For direct purchases, requests for quotes will be sent to the shortlisted vendors. The usual practice is to get a minimum of at least three quotes before making a selection. The quote will be examined for price and speed competitiveness. The company to procure from will be selected not only on price but also based on their promptness, reliability, and quality.
If there is a bidding or tendering process for the procurement, the selection of the qualifying bids will be as per the terms and conditions set. The selected supplier will be chosen and announced as per the set process preferably in a highly transparent manner. Selecting from the various bidders is a process that should be fair and transparent to ensure that the buyer gets the best value and quality of supply. When the selection process is compromised, it might also compromise the value of the goods or services supplied.

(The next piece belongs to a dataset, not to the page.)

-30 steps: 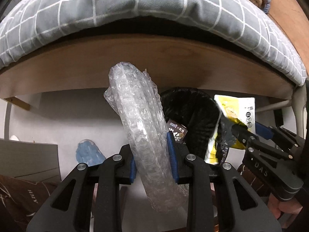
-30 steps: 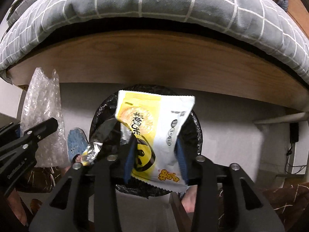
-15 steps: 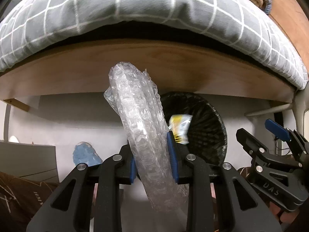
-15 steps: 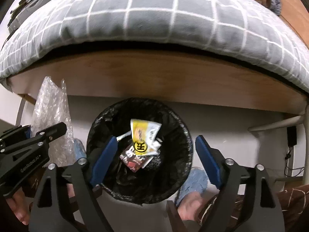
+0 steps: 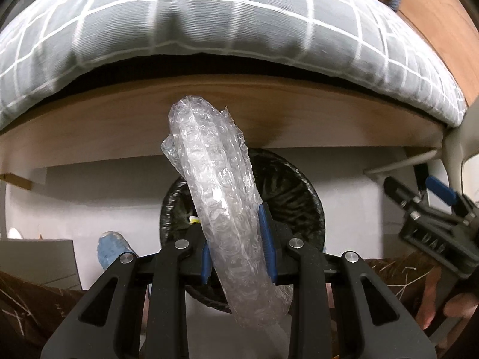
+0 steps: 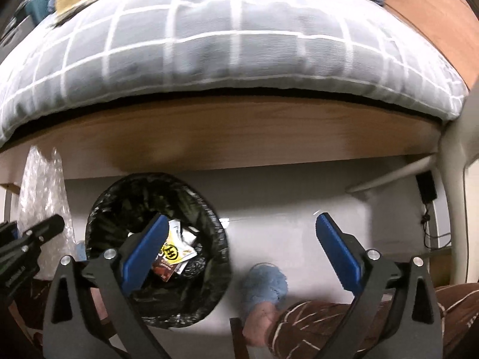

At this point, the buyer has to decide between the merits of having a single high-volume supplier or choosing multiple suppliers. When choosing to have a single supplier, the higher volume of orders gives better bargaining power when negotiating rates. However, if a single supplier is unable to fulfill an order it will affect the entire manufacturing process. Having more than one supplier for an item reduces the risks while giving one less room to negotiate rates. Sometimes, multiple suppliers help to build competition with regard to rates and quality.
5. Purchase Requisition And Order
A purchase requisition generated within the company will be approved by the appropriate authority. This will then lead to the generation of a purchase order with all the specifics of the order as well as the terms and conditions. Some companies involve the buyer in the process of generating the specifics of the order so that both the buyer and seller understand the specifics of the order. The specifications have to be carefully compared with the purchase requisition as well as the supplier quote to prevent any mistakes from being made.
6. Delivery Of The Purchase Order
The shipment notice is sent to the buyer wherever applicable. The delivery of the purchase order depends on the practices of the buyer and the seller. It can be in person or by fax or email. This is also as per the specifications agreed upon by both the buyer and the seller.
This involves creating the timeline for the prompt delivery of the requested goods or services after factoring any unforeseen delays. It may also include information on the payment as well as delivery schedules.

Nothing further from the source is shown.